What is the poetry form called “ethheree?” This link has the info in case you aren’t familiar or you’d like a review.

Winter rallied, like a dying diva at the end of an opera, and re-established it’s hold on Central New York this week with the recent nor’easter storm on 3/14/23.

Central New York, outside my door 3/14/23, quiet and still.

But spring IS coming, because it’s what happens slowly in March in Central New York.

The day following the storm, March 15, winter seemed to be tip-toeing away as if it could escape notice.
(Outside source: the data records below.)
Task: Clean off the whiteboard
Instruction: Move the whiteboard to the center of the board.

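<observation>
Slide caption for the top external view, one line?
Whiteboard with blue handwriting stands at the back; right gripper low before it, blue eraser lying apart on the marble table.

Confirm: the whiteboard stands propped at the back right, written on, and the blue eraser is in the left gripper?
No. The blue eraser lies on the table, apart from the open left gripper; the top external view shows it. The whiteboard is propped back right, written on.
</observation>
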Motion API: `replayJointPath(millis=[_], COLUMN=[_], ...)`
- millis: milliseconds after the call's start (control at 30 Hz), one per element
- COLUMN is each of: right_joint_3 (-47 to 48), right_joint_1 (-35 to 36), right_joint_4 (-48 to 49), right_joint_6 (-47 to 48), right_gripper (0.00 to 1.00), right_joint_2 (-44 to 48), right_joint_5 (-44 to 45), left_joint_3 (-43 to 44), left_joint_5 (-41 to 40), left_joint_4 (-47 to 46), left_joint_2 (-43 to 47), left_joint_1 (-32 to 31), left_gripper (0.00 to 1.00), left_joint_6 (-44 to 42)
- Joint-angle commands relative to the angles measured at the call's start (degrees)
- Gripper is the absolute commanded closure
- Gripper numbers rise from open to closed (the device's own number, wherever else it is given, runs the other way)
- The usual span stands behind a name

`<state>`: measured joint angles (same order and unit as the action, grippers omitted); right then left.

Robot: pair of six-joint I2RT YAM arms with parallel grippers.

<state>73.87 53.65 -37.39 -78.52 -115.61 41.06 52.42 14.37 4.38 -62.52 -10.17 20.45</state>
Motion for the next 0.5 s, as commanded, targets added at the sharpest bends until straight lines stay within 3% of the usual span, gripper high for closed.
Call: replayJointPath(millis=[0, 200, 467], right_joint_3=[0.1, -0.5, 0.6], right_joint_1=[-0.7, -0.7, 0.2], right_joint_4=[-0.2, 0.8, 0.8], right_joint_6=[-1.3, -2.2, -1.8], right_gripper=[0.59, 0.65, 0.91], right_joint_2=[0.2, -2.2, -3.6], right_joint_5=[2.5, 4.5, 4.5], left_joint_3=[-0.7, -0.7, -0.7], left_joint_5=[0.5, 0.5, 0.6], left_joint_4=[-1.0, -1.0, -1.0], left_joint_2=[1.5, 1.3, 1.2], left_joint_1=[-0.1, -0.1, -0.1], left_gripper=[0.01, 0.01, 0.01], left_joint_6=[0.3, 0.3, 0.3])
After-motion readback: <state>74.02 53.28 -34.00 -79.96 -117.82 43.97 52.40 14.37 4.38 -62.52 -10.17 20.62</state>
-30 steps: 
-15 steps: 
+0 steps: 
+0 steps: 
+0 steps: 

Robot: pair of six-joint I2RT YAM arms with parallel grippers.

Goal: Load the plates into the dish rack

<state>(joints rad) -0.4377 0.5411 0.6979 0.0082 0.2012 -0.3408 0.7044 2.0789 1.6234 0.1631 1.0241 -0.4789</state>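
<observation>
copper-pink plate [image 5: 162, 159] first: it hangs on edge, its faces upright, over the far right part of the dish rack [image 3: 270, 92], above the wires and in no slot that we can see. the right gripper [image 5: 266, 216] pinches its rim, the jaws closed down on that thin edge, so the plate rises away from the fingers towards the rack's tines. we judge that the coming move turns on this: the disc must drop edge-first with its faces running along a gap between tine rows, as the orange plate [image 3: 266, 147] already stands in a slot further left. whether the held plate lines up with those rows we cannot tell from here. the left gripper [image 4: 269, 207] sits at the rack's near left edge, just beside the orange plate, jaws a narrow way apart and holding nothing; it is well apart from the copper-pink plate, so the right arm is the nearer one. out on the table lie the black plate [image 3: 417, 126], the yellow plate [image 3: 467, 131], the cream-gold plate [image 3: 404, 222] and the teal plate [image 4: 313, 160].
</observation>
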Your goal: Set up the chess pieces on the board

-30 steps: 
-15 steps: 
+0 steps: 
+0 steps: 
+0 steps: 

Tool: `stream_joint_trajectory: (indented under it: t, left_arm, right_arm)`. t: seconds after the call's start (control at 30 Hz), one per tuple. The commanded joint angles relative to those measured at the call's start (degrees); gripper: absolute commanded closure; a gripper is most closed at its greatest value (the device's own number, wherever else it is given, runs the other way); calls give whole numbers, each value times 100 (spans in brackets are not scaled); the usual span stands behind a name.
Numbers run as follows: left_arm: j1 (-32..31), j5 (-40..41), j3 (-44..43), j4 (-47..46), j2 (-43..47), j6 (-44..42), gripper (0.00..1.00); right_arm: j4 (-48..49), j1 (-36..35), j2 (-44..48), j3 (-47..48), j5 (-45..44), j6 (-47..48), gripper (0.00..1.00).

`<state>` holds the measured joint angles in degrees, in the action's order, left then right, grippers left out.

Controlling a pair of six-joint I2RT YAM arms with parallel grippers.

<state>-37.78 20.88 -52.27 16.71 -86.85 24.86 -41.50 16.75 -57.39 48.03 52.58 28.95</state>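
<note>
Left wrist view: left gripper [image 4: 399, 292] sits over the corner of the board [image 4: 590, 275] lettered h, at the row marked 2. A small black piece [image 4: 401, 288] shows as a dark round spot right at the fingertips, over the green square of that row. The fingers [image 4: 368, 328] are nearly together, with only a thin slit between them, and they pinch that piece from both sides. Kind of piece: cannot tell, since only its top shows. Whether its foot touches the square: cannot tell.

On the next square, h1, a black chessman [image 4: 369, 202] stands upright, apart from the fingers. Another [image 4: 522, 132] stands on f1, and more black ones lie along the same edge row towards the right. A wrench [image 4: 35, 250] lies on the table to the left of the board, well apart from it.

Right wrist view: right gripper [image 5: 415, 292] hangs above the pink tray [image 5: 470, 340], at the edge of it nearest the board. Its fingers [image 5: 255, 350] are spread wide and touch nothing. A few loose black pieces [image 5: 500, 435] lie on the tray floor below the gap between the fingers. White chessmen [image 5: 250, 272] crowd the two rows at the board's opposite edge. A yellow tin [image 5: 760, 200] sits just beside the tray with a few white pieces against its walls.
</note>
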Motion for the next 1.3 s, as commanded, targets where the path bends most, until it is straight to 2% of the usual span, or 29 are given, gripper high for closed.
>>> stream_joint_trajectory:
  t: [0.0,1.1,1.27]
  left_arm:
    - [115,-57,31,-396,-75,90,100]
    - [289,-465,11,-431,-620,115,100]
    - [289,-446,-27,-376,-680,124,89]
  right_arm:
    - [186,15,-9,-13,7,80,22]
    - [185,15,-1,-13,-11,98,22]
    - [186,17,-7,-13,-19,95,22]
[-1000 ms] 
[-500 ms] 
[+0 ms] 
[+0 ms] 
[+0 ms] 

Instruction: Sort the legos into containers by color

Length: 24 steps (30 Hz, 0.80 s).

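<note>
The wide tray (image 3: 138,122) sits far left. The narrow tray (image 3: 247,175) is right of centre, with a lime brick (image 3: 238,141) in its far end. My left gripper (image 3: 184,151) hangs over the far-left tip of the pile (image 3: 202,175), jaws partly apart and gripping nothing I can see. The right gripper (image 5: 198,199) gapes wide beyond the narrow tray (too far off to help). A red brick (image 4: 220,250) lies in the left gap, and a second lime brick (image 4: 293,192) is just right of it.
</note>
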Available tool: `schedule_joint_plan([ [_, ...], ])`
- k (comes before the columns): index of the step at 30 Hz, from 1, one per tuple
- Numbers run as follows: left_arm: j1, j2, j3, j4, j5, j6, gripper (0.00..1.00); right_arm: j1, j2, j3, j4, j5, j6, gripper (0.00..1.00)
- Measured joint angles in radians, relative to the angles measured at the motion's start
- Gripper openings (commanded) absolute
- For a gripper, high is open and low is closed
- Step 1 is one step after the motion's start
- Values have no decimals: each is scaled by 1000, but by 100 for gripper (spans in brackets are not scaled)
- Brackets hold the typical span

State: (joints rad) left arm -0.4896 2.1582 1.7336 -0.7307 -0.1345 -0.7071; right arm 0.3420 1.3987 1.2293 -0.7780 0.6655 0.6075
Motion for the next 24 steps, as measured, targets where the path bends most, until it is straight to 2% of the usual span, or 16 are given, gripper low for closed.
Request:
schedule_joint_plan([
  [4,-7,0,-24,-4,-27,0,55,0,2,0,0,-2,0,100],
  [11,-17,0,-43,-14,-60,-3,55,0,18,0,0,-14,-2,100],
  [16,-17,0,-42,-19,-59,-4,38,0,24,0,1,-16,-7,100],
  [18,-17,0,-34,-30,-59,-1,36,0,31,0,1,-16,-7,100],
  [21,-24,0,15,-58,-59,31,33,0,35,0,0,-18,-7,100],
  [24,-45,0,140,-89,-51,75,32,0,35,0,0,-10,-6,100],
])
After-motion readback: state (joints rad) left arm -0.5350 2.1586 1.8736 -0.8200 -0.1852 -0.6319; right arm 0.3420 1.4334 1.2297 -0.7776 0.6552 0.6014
March 15, 2023, the sound of dripping trees outside.
TODAY, MARCH 15 

Change
happened,
winter-paced,
slow as hedgehogs.
Wind coaxed snow off trees.
Ice melted in sunlight.
I saw daffodils rally
deep in soil beneath last year’s leaves, 
(in my mind's eye, from experience)
to conjure yellow blossoms, about now. 

© Janice Scully 2023

The change of season and nature is a popular topic for poets, as one would expect. I opened THE COLLECTED POEMS OF WILLIAM CARLOS WILLIAMS and discovered this short lovely poem.

LOCUST TREE IN FLOWER
By William Carlos Williams 1935

Among
of
green

stiff
old
bright

broken
branch 
come

white 
sweet
May

again.

I think the word “again” at the end adds great impact. It does, it seems, because it underlies the miracle of the natural cycles here on earth. Spring happens again and again. The old and stiff branch bears flowers again.

Thank you for hosting, Laura Purdie Salas. Happy Spring!

Last Minute Haiku

Welcome to Poetry Friday, the coming of Spring edition. Heidi Mordhorst, at My Juicy Little Universe, is hosting HERE. Be sure to stop by to see what poems she is sharing this week.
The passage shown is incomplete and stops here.